On 31 March 2021, the N / R Laura Bassi, the only Italian research oceanographic icebreaker, owned by the National Institute of Oceanography and Experimental Geophysics - OGS, returning from the mission in Antarctica, arrived in Trieste at the Fincantieri plant (the Arsenale Triestino San Marco - ATSM) where it will undergo an important and delicate work to complete its scientific equipment for the study and exploration of the entire marine ecosystem. Work on the unit will be carried out by Fincantieri, which will work together with a group of local companies.

On April 26, 2021, Fincantieri, through its subsidiary Fincantieri NexTech, and Almaviva, the leading Italian group in digital innovation, signed a collaboration agreement to support and accelerate the digitalization process in the transport and logistics sector. The goal is to promote a mobility system that is closer to the new needs for the movement of people and goods, with particular attention to environmental impact and safety.

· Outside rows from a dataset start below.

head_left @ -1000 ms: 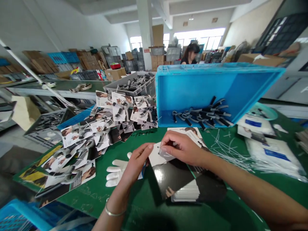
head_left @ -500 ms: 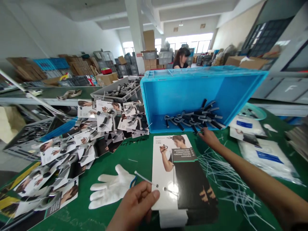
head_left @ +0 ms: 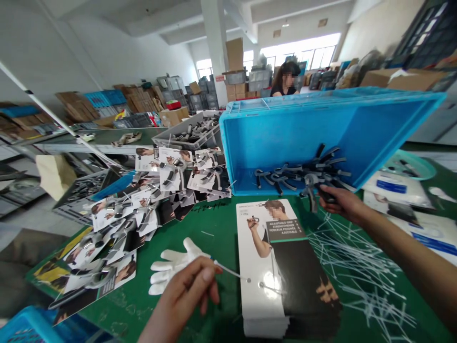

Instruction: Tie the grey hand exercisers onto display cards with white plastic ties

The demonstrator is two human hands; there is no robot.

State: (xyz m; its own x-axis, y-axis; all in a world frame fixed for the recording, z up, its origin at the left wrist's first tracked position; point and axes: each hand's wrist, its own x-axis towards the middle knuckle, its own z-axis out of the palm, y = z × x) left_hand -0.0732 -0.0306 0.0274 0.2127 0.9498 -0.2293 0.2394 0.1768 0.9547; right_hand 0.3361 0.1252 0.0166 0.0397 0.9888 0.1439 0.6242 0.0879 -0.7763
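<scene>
A grey-and-black hand grip strengthener (head_left: 311,186) is in my right hand (head_left: 341,202), its fingers closed round one black handle at the front of the blue crate (head_left: 285,114). More hand grips (head_left: 282,177) lie in that crate. In front of me stands a stack of printed cards (head_left: 257,247). A white cable tie (head_left: 230,270) runs through holes in the top card and sticks out to the left. Beside its free end is my left hand (head_left: 189,290), fingers loosely bent and apart, off the card. It partly covers a white glove (head_left: 171,264).
Loose cable ties (head_left: 360,267) lie scattered right of the stack. Cards with grips attached (head_left: 117,224) are heaped at left. Plastic packs (head_left: 396,186) and a pale green tray (head_left: 410,164) are at right. Behind stands a grey crate of grips (head_left: 193,131). A person (head_left: 285,81) is beyond the blue crate.
My right hand has taken hold of a grip strengthener and pulled it slightly out of the crate. My left hand has let go of the card's edge and moved left. The view has shifted.
</scene>
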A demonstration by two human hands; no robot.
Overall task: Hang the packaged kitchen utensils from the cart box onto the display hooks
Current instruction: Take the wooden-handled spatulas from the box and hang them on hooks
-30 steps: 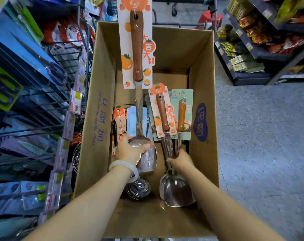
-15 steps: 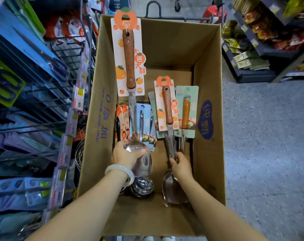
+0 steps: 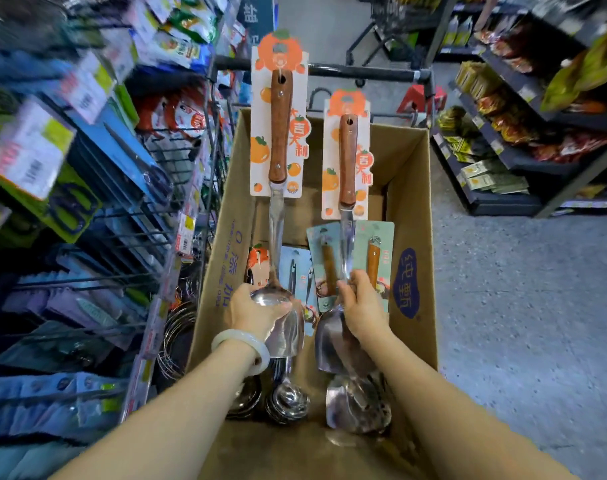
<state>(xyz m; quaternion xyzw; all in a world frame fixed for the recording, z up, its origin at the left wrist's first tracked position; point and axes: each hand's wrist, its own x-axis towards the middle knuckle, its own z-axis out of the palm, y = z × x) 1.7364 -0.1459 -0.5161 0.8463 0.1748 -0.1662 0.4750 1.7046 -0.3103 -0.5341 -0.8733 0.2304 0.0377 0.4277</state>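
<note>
Cardboard walls of the cart box (image 3: 411, 188) frame both hands, which each hold a packaged utensil upright with its wooden handle pointing up and away. The left hand (image 3: 257, 311), a pale bangle (image 3: 241, 344) on its wrist, grips the steel bowl end of the left spatula (image 3: 279, 140), thumb across the shiny metal and fingers curled round the far side. Its orange-and-white backing card (image 3: 260, 126) rises above the box's far edge. The right hand (image 3: 362, 306) wraps its fingers round the metal neck of the right spatula (image 3: 347, 161), just above the blade, fingers pressed together; the fingertips themselves are hidden behind the shaft. This one stands lower, its card overlapping the box's back wall. Between and behind the hands, more carded utensils (image 3: 373, 258) on pale green backing lean inside the box, and loose steel blades (image 3: 355, 407) lie on its floor near the wrists. Wire display hooks (image 3: 156, 216) with hanging goods line the left side
</note>
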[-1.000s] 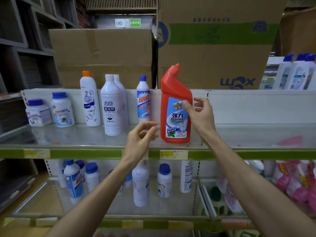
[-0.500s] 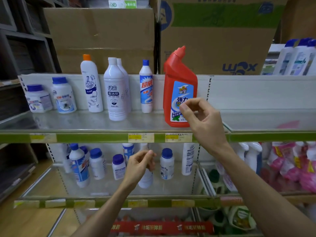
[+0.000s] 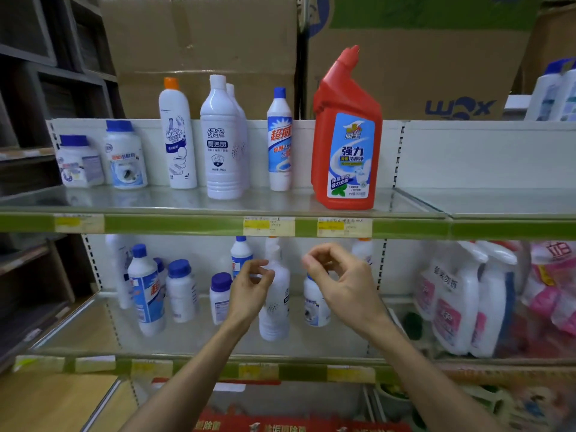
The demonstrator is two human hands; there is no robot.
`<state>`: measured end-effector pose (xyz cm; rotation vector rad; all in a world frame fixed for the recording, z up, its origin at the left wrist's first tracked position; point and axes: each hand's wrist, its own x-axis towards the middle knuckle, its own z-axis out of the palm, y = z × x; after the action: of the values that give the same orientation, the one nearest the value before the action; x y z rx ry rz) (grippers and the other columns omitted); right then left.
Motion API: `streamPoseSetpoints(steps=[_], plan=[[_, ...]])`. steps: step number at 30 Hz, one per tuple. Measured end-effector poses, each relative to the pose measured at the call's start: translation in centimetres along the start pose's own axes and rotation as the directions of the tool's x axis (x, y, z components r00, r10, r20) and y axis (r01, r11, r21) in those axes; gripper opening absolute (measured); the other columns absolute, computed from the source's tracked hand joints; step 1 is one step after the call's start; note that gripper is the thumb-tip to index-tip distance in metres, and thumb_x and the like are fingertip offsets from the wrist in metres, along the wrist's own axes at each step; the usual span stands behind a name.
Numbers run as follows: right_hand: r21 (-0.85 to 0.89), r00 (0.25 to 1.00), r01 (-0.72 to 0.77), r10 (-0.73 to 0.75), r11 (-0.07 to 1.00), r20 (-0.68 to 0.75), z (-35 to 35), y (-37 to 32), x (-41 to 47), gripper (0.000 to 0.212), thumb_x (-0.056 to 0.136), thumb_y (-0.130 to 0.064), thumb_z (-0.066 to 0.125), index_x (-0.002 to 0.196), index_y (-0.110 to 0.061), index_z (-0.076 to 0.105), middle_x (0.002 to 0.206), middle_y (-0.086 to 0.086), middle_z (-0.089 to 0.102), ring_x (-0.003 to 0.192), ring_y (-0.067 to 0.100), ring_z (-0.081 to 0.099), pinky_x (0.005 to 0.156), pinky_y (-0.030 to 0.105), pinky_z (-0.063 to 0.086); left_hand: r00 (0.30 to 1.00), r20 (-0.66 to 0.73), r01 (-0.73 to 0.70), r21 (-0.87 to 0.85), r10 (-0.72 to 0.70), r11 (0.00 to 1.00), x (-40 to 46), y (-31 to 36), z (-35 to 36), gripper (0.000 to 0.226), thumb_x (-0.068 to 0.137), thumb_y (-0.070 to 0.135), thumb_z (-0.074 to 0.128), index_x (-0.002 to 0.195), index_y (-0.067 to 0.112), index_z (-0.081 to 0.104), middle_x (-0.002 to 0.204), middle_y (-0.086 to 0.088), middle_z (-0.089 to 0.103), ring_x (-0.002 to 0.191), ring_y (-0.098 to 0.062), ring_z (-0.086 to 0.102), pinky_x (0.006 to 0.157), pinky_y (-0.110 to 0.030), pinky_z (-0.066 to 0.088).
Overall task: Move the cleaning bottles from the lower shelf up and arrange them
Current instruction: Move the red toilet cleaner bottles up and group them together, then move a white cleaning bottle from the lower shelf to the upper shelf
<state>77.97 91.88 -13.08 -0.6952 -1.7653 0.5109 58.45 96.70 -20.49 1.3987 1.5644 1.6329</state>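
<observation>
1. On the lower shelf [image 3: 199, 346], a tall white bottle [image 3: 276, 304] stands upright near the middle, right in front of your hands.
2. Your left hand [image 3: 249, 288] is raised just in front of that bottle at its left side, fingers loosely curled with thumb and fingertips close together. It holds nothing; whether it touches the bottle I cannot tell.
3. Your right hand [image 3: 339, 282] is just to the bottle's right, fingers loosely curled, holding nothing.
4. Behind your right hand stands a short white jar [image 3: 314, 307].
5. Left of your hands on the same shelf stand a blue-capped jar [image 3: 219, 297], another jar [image 3: 180, 291] and a blue-labelled bottle [image 3: 146, 291]. More bottles stand at the back.
6. On the upper shelf [image 3: 187, 202], a red bottle [image 3: 347, 135] with an angled neck stands upright near the front edge.
7. Left of it, in a row, stand a slim blue-capped bottle [image 3: 280, 141], two white bottles [image 3: 223, 141] one behind the other, an orange-capped bottle [image 3: 177, 135] and two squat jars [image 3: 124, 155].
8. Spray bottles [image 3: 458, 294] with pink labels stand on the lower shelf to your right.
9. Cardboard boxes [image 3: 202, 42] stand behind the upper shelf.
</observation>
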Motion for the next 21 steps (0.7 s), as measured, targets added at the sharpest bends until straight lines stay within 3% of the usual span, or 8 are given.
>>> streamPoseSetpoints(steps=[3,6,9,13,18,21], plan=[[-0.024,0.999,-0.034,0.035,0.999,0.026,2.2,3.1,-0.6,0.013,0.095,-0.02,0.069,0.085,-0.027,0.067,0.079,-0.012,0.07,0.077,0.006,0.066,0.07,0.02,0.053,0.999,-0.015,0.034,0.03,-0.033,0.999,-0.2,-2.7,0.1,0.038,0.092,0.024,0.071,0.126,0.019,0.054,0.11,0.0,0.06,0.093,-0.011,0.06,0.072,-0.021,0.049],[-0.011,0.995,-0.092,0.092,0.996,0.049,4.0,6.2,-0.8,0.012,0.096,-0.02,0.069,0.085,-0.025,0.067,0.078,-0.009,0.069,0.073,0.001,0.062,0.067,0.014,0.048,0.995,0.062,0.068,0.056,-0.072,0.996,0.0,-6.0,0.4,0.064,0.085,0.027,0.08,0.137,0.02,0.044,0.123,0.0,0.052,0.105,-0.018,0.06,0.087,-0.033,0.054],[-0.003,0.988,-0.15,0.15,0.989,0.037,5.1,9.0,-0.7,0.011,0.095,-0.02,0.069,0.085,-0.022,0.067,0.076,-0.01,0.067,0.068,-0.003,0.059,0.064,0.011,0.045,0.981,0.177,0.067,0.063,-0.077,0.996,0.2,-9.1,1.5,0.079,0.078,0.027,0.086,0.139,0.026,0.036,0.118,0.01,0.052,0.102,-0.006,0.058,0.079,-0.019,0.048],[-0.006,0.981,-0.194,0.194,0.981,-0.001,5.8,11.2,-0.3,0.007,0.095,-0.021,0.069,0.088,-0.018,0.068,0.078,-0.011,0.068,0.069,-0.008,0.06,0.062,0.007,0.045,0.985,0.169,0.015,0.022,-0.019,1.0,0.5,-11.5,3.7,0.084,0.072,0.015,0.089,0.136,0.026,0.035,0.114,0.009,0.057,0.097,-0.004,0.06,0.06,-0.006,0.049],[-0.032,0.983,-0.181,0.181,0.983,-0.003,5.9,12.5,-0.3,0.005,0.093,-0.026,0.071,0.092,-0.025,0.066,0.089,-0.011,0.069,0.078,-0.008,0.062,0.067,0.008,0.045,0.996,0.089,-0.03,0.071,0.024,0.997,0.8,-12.3,4.3,0.086,0.068,0.016,0.092,0.135,0.022,0.038,0.114,0.007,0.057,0.094,-0.006,0.059,0.066,-0.012,0.043],[-0.087,0.983,-0.181,0.181,0.98,-0.008,5.6,12.8,-0.1,0.033,0.09,-0.035,0.074,0.118,-0.021,0.063,0.114,-0.005,0.066,0.1,0.007,0.062,0.085,0.023,0.051,0.99,0.075,-0.126,0.089,0.119,0.988,0.0,-12.5,4.1,0.085,0.065,0.017,0.093,0.128,0.031,0.038,0.11,0.017,0.056,0.091,0.006,0.059,0.062,-0.008,0.049]])
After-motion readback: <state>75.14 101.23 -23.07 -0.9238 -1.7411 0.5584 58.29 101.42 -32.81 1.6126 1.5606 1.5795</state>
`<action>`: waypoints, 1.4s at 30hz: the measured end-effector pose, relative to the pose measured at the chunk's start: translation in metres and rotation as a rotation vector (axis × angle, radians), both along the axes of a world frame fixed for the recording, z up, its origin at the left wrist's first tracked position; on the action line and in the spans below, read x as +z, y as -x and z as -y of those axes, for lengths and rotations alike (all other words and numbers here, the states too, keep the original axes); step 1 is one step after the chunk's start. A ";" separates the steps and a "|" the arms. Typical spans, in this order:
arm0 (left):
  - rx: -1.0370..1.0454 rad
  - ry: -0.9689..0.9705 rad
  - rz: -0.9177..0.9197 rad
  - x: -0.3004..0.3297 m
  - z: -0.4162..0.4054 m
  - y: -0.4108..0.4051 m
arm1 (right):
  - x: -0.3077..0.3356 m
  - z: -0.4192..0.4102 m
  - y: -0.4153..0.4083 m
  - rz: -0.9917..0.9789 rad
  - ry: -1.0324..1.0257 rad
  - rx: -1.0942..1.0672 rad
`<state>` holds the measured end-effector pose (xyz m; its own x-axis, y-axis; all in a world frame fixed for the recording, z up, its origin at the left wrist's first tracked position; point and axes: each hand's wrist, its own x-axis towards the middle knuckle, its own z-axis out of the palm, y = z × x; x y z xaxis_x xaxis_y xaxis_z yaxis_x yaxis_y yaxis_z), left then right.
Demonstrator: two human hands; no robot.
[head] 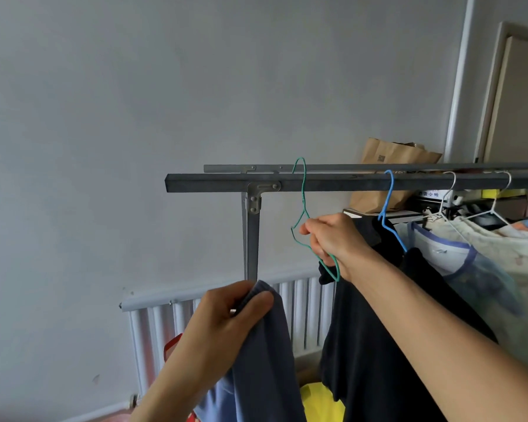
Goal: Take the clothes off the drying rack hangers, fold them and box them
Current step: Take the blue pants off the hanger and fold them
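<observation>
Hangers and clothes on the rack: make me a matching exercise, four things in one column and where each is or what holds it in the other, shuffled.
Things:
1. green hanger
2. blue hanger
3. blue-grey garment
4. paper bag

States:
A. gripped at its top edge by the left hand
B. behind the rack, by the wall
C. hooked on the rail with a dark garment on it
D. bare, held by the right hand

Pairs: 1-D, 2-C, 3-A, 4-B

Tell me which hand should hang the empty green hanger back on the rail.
Right. The right hand already grips the green hanger, its hook just above the rail. The left hand grips the blue garment.
</observation>
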<state>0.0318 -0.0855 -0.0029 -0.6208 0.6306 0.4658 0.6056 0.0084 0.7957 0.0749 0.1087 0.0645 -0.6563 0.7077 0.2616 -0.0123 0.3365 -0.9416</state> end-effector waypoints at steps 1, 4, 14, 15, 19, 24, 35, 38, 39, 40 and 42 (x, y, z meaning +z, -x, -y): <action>-0.018 -0.003 0.013 0.003 0.003 0.000 | -0.003 -0.001 0.002 0.028 0.005 0.005; -0.093 -0.003 0.091 0.009 0.007 0.001 | -0.016 -0.005 0.006 0.075 0.013 0.026; -0.243 -0.021 0.266 0.037 -0.012 -0.009 | -0.035 -0.019 -0.034 0.111 -0.331 -0.122; -0.250 -0.007 0.265 0.039 -0.014 -0.010 | -0.034 -0.015 -0.046 -0.009 -0.395 -0.157; -0.337 0.027 0.185 0.048 -0.030 -0.020 | -0.020 0.006 -0.089 -0.080 -0.358 0.348; -0.253 0.008 0.008 0.064 -0.062 -0.042 | -0.017 0.003 -0.107 -0.085 -0.438 0.432; -0.360 0.199 -0.121 0.056 -0.096 -0.067 | 0.020 -0.086 -0.193 -0.245 -0.527 0.166; -0.277 0.165 -0.306 0.071 -0.111 -0.078 | 0.022 -0.108 -0.221 -0.148 -0.640 0.133; -0.224 0.158 -0.376 0.077 -0.117 -0.083 | 0.021 -0.113 -0.229 -0.115 -0.678 0.124; -0.174 0.153 -0.447 0.081 -0.123 -0.088 | 0.021 -0.118 -0.236 -0.083 -0.713 0.112; -0.117 0.170 -0.559 0.089 -0.134 -0.100 | 0.020 -0.126 -0.251 -0.043 -0.778 0.085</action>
<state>0.1319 0.0488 0.0857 -0.2322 0.7744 0.5885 0.9370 0.0157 0.3491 0.3257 0.2345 0.0845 -0.6780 0.2584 0.6881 -0.0989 0.8956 -0.4338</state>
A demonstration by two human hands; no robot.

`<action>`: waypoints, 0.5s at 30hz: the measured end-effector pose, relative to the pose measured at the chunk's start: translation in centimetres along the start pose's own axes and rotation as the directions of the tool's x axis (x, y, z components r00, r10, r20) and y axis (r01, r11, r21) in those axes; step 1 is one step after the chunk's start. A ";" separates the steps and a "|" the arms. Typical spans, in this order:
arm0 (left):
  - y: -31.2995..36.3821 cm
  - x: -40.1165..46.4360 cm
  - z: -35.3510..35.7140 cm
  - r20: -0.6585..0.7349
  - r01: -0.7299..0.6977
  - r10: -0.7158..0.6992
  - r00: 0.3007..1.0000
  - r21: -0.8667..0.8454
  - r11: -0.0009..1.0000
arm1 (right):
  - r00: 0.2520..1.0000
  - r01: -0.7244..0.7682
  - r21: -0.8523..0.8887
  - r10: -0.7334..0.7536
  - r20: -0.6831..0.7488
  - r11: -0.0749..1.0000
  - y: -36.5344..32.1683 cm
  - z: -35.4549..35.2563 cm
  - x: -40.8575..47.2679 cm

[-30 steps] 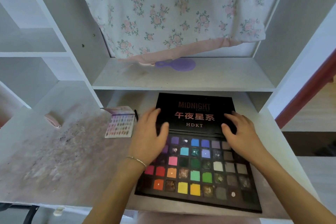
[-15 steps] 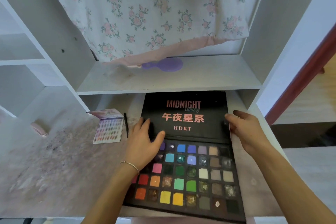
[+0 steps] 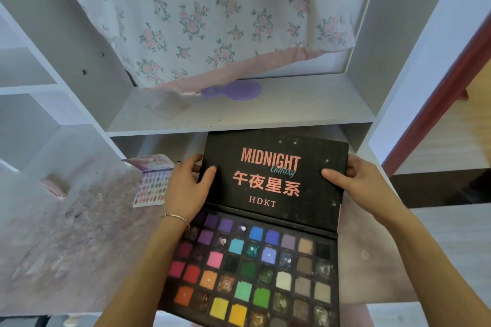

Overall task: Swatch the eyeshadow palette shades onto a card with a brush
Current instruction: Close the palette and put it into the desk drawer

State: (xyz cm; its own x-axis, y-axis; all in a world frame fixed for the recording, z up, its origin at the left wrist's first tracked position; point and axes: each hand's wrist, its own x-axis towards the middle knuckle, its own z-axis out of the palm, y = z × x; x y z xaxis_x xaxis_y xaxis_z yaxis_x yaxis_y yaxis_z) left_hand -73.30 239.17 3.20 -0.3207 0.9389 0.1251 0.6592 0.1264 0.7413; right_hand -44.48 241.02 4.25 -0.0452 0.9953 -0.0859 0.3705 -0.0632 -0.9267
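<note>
A large black eyeshadow palette [image 3: 255, 268] lies open on the desk, with several rows of bright and dark shades. Its lid [image 3: 271, 180], printed "MIDNIGHT Galaxy", stands raised at an angle. My left hand [image 3: 186, 188] grips the lid's left edge, thumb on the printed face and fingers behind. My right hand [image 3: 356, 183] grips the lid's right edge in the same way. A small open pastel palette [image 3: 151, 186] lies to the left of the lid. No brush or card shows clearly.
A stained white desk [image 3: 66, 247] stretches to the left, with a small pink object [image 3: 53, 187] near the shelf divider. Above the palette a shelf [image 3: 239, 114] holds a purple hairbrush [image 3: 233, 90]. A floral cloth [image 3: 212, 21] hangs over it.
Both hands moved from the palette's surface to the lid's side edges and lifted the lid more upright. The camera view shifted closer.
</note>
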 end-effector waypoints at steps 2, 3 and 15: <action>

On May 20, 2021, Fincantieri and Comau, two Italian excellences and global leaders in their respective sectors of reference, signed a letter of intent for the development of prototype robotic solutions for steel welding, and subsequently for the construction of the related series of machines. , to be initially allocated to the Fincantieri plants. The agreement was signed by Paolo Carmassi, CEO of Comau, and Fabio Gallia, General Manager of Fincantieri.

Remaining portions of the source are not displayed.